ARKit allows you to create and play with augmented realities, creating a new way for users to interact with digital content and the world around them. But what if you could have your model not only augment reality but also interact with and react to the changes around itself?

Image showing a wireframe cube around a potted plant

Placing a cube wireframe around the plant was our end result

This post is from the multi-part series on ARKit, where we talk about designing for AR, building a demo app, exploring and testing many of the features of ARKit. We previously wrote on Adding the finishing touches to 3D models in Xcode.
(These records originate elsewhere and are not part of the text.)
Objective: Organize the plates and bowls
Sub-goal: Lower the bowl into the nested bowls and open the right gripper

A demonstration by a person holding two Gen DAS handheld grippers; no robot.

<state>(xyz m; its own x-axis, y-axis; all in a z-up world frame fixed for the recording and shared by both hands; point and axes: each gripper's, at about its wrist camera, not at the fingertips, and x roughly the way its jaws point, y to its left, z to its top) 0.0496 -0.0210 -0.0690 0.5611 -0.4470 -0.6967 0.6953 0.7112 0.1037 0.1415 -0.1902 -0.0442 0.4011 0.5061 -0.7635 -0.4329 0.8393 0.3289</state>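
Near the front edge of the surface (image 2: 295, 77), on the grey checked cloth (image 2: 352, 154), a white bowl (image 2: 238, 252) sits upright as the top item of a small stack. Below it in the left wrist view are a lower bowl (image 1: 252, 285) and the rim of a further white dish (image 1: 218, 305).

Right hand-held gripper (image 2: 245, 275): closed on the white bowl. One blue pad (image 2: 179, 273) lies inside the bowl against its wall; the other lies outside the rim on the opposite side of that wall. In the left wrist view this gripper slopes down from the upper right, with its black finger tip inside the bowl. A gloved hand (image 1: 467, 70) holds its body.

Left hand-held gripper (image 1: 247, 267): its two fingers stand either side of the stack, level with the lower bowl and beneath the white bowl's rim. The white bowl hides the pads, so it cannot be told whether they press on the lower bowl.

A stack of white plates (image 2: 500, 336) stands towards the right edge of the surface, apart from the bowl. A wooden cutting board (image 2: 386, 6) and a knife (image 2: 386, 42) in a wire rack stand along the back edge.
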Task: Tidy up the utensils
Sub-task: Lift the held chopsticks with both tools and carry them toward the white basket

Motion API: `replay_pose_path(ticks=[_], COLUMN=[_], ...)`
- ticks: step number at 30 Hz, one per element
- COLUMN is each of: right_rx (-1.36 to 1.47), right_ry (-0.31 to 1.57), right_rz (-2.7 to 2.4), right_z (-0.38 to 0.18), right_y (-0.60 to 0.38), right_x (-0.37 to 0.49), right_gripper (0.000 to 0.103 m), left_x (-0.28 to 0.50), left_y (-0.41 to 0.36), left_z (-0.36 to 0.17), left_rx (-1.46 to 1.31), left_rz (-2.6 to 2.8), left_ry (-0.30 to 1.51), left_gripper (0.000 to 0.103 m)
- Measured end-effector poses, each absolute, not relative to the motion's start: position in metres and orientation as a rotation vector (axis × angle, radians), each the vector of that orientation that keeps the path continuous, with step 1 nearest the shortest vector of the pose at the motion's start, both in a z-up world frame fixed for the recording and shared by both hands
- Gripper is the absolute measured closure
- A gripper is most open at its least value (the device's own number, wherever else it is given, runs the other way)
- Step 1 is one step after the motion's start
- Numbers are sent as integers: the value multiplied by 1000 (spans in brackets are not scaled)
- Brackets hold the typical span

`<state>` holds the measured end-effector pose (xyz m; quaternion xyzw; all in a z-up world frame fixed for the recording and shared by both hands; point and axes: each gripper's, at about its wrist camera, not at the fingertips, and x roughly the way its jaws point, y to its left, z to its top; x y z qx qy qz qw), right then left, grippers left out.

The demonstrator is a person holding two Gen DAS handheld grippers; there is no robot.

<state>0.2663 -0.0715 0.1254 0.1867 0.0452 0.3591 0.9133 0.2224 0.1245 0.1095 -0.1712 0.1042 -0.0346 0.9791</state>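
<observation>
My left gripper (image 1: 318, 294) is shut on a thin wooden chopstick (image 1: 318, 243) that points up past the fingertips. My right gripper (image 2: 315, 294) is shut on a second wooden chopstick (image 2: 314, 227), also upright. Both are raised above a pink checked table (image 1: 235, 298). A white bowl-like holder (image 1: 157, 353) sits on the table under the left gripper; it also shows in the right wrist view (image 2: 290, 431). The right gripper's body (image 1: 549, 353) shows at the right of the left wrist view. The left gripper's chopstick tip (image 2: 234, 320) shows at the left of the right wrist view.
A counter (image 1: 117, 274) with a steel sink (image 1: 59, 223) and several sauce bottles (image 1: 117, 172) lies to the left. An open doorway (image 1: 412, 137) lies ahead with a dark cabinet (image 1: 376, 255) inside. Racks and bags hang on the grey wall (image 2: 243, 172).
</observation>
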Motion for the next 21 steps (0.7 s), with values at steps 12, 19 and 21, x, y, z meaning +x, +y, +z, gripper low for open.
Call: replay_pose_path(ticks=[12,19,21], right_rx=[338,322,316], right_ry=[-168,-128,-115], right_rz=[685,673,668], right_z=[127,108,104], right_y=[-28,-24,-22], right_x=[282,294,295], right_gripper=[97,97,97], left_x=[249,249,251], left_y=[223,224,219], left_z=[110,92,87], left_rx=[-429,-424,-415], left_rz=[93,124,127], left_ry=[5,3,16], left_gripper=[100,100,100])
In the previous post in this series we played around with AR and added a model to a scene. While doing so we wondered if there was a way to add a model to a specific object of the world. So we turned to Machine Learning to see if by recognizing the scene we could place a 3D model seamlessly into an environment. Furthermore we wanted to create a recipe for adding ML capabilities to an app that doesn’t require specialized knowledge of image recognition, Neural Networks, or Machine Learning in general.

We experimented on CoreML with a TensorFlow model, as well as the YOLO framework. Our goal was to find the most clearly identified object within the scene and automatically add a 3D model to it. Read on to find out about our experiences with the different approaches we tried, and each one’s comparative advantages.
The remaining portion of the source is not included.